Module 2: The TEI Header
1. Desiderius Erasmus: Colloquia familiaria #
This example features the TEI header for the transcription of Colloquia familiaria, a series of colloquia written by Desiderius Erasmus. They are encoded and made available by the Stoa Consortium, University of Kentucky.
This is an excellent example of a TEI header. The file description provides the minimal information sections about the title and responsibilities of the electronic text, its publication, and its source. Editorial principles are documented in <encodingDesc>, which also has a statement about sampling decisions in <samplingDesc> (see section 2.3.2 The Sampling Declaration of the TEI Guidelines). It also contains a formal declaration of a reference system, for which it makes use of <refState> elements (see section 2.3.5.3 Milestone Method of the TEI Guidelines). Two classification systems are declared in <classDecl>: Library of Congress Subject Headings and Library of Congress Classification. The next header section, <profileDesc>, contains the actual classification of the text according to both systems, in <textClass>. This is a nice illustration of two classification strategies: using natural language keywords (<keywords>) or abstract classification codes (<classCode>). Also, the languages of the text are formally declared in <langUsage>. Finally, a complete revision history is available in <revisionDesc>.

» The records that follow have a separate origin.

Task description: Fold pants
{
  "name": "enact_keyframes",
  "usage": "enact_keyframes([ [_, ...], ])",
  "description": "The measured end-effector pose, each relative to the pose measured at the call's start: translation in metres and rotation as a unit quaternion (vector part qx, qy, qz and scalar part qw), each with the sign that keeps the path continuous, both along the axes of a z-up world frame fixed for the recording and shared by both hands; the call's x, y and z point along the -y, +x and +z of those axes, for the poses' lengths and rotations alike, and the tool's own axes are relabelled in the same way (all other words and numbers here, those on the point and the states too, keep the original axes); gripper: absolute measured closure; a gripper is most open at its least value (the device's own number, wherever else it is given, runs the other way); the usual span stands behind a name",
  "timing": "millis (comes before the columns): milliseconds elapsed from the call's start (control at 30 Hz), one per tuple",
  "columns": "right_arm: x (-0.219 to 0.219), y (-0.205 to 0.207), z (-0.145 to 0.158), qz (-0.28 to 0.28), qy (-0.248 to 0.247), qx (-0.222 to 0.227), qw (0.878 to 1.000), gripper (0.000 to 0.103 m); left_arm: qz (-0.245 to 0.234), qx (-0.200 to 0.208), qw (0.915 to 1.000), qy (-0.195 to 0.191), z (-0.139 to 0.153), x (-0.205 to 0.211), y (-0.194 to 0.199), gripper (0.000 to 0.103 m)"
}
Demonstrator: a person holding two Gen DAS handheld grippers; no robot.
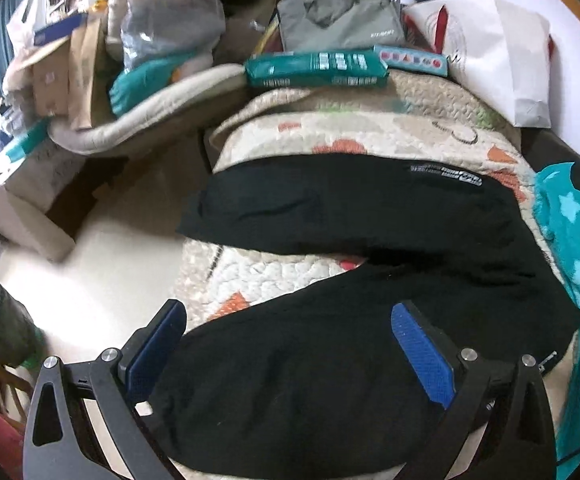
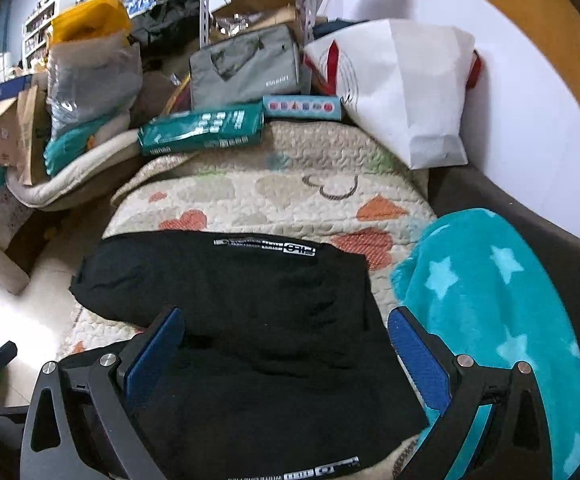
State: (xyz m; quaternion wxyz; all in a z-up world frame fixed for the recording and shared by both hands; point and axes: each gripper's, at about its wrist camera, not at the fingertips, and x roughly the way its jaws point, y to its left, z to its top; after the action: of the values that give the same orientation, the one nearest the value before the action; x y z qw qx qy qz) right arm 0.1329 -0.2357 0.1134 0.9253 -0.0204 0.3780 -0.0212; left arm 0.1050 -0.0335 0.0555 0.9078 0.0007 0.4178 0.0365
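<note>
Black pants (image 1: 330,360) between both released grippers; teal star blanket (image 2: 490,300) touching alongside.

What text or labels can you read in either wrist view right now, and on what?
Nothing reads cleanly.
Black pants: white printed strip by the far leg's edge and another at the near edge, upside down and too blurred to quote.
Grey bag: small white logo, mirrored or blurred, unreadable.
Green box: white print blocks, too small.
Light blue box: row of coloured symbols, not legible.
</note>
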Motion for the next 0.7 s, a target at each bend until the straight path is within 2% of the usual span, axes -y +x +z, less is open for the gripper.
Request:
enact_keyframes([
  [233,-0.009,0.022,-0.039,0.012,-0.012,-0.014,1.000,0.000,-0.004,-0.042,0.9987,-0.030,-0.041,-0.006,0.033,0.000],
  [467,-0.025,0.021,-0.060,0.031,-0.029,-0.010,0.999,0.000,-0.006,-0.058,0.9958,-0.070,-0.054,-0.020,0.038,0.000],
  [567,-0.029,0.020,-0.071,0.038,-0.021,-0.025,0.999,0.000,-0.006,-0.065,0.9925,-0.103,-0.056,-0.026,0.037,0.000],
  [700,-0.030,0.021,-0.086,0.038,-0.018,-0.047,0.998,0.000,-0.010,-0.084,0.9901,-0.112,-0.063,-0.023,0.038,0.000],
])
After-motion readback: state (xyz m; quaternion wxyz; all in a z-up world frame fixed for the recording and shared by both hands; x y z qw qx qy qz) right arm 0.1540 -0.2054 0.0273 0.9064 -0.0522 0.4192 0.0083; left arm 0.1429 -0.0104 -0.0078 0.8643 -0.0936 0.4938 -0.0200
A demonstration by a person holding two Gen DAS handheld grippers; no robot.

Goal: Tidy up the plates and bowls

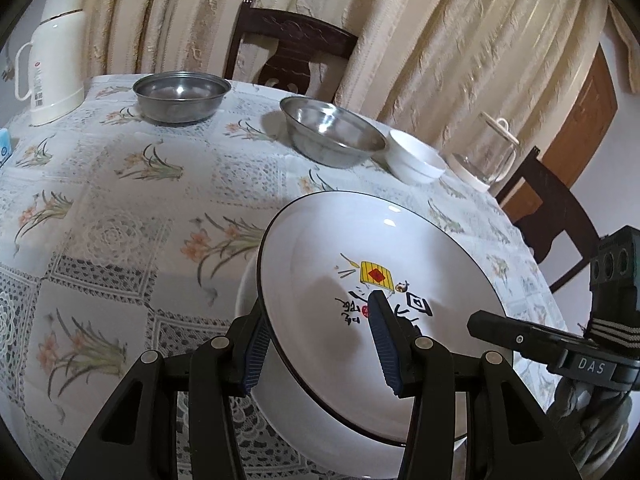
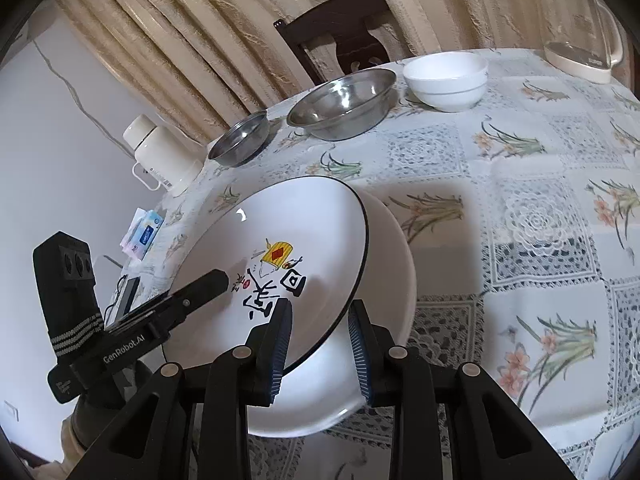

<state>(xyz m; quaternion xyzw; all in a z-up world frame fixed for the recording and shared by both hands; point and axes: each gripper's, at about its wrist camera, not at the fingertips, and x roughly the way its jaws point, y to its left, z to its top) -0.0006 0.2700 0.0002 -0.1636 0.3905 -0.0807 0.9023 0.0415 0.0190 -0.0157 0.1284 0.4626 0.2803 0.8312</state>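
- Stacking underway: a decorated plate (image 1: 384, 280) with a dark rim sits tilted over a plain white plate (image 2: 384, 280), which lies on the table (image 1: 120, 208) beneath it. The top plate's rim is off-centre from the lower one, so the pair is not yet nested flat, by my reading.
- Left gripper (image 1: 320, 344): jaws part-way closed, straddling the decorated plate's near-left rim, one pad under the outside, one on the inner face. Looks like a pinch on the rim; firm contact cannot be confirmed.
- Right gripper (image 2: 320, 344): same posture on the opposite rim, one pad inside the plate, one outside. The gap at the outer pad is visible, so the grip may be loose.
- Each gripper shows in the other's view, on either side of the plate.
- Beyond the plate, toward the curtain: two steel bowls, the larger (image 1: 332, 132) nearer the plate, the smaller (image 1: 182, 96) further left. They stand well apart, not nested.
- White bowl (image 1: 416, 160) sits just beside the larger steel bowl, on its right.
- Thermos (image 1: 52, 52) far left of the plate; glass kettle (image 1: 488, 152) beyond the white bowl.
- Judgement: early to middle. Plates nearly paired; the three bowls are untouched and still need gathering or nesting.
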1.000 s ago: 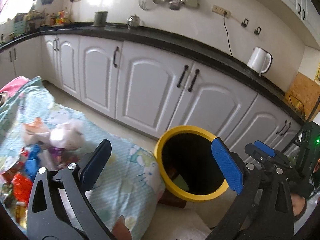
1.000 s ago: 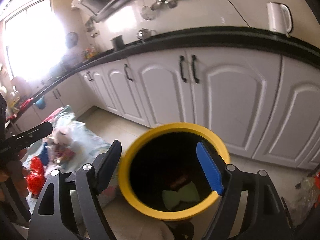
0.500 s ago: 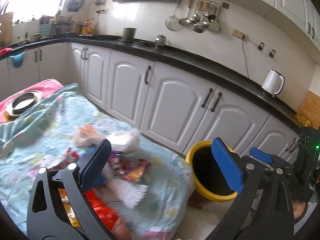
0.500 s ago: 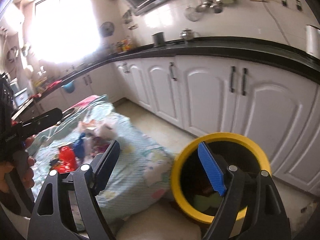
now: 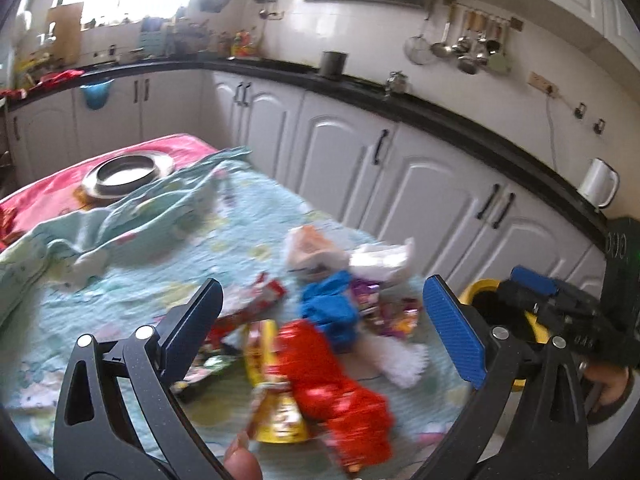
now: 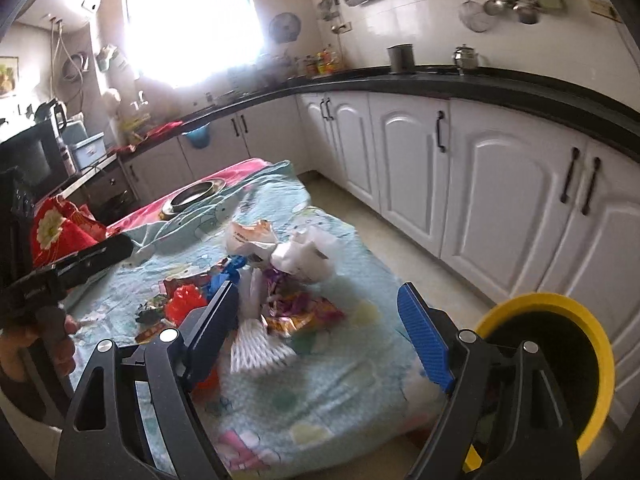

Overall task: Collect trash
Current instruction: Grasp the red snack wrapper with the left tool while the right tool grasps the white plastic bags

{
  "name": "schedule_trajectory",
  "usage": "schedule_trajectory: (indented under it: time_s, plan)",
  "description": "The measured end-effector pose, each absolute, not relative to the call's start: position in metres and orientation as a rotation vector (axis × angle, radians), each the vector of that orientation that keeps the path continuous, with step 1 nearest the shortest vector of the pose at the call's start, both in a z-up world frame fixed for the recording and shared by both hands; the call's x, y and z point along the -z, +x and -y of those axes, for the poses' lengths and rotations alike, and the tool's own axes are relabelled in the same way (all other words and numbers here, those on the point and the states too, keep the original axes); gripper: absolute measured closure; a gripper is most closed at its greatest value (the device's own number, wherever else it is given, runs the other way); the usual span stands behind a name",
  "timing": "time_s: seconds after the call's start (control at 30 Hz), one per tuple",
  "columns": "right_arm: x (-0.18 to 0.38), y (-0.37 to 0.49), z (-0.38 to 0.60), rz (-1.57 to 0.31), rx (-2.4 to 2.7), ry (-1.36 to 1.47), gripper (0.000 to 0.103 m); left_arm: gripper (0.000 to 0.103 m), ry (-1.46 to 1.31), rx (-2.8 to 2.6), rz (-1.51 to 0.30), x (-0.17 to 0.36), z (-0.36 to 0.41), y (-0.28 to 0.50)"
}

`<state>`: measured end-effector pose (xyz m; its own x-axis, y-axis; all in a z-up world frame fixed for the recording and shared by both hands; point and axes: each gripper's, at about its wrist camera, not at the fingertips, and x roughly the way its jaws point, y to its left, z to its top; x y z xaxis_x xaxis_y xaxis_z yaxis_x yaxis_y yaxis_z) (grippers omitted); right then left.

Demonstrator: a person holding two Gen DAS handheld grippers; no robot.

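No print on the blurred wrappers (image 5: 320,364) reads.

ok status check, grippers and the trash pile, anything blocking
Left gripper open, empty. Right gripper open, empty. Trash pile loose on the blue cloth, yellow bin off to its right. Nothing blocking the wrappers.

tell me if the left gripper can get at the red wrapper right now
Probably yes: the left gripper is open and empty, and the red wrapper lies uncovered on top of the pile, right below and between its fingers.
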<state>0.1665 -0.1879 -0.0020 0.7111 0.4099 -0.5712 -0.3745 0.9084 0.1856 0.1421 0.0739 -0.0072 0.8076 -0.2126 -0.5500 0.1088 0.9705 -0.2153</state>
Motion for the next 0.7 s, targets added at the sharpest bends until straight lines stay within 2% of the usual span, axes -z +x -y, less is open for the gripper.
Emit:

2. Thomas Wentworth Higginson: “Letter of 7 November 1885” #
This example shows the TEI header of the digital edition of a letter of 7 November 1885 by the American minister and writer Thomas Wentworth Higginson, encoded and made available by the Lincoln Electronic Text Center of the University of Nebraska.
This TEI header provides detailed documentation about the electronic text in <fileDesc>. The title statement not only identifies the people responsible for transcription and markup, but also for the technical processing of the letters by means of stylesheets. The <extent> section needs to be completed still; of course, this can only be done after completion of the encoding. Notice the detailed statement of availability in <availability>. The source text in which this letter has been published is described using the <biblFull> element; notice how its sections reflect the actual file description in the TEI header of the electronic text (apart from the <sourceDesc> section). The <notesStmt> seems to be used to record some loose annotations about the source text.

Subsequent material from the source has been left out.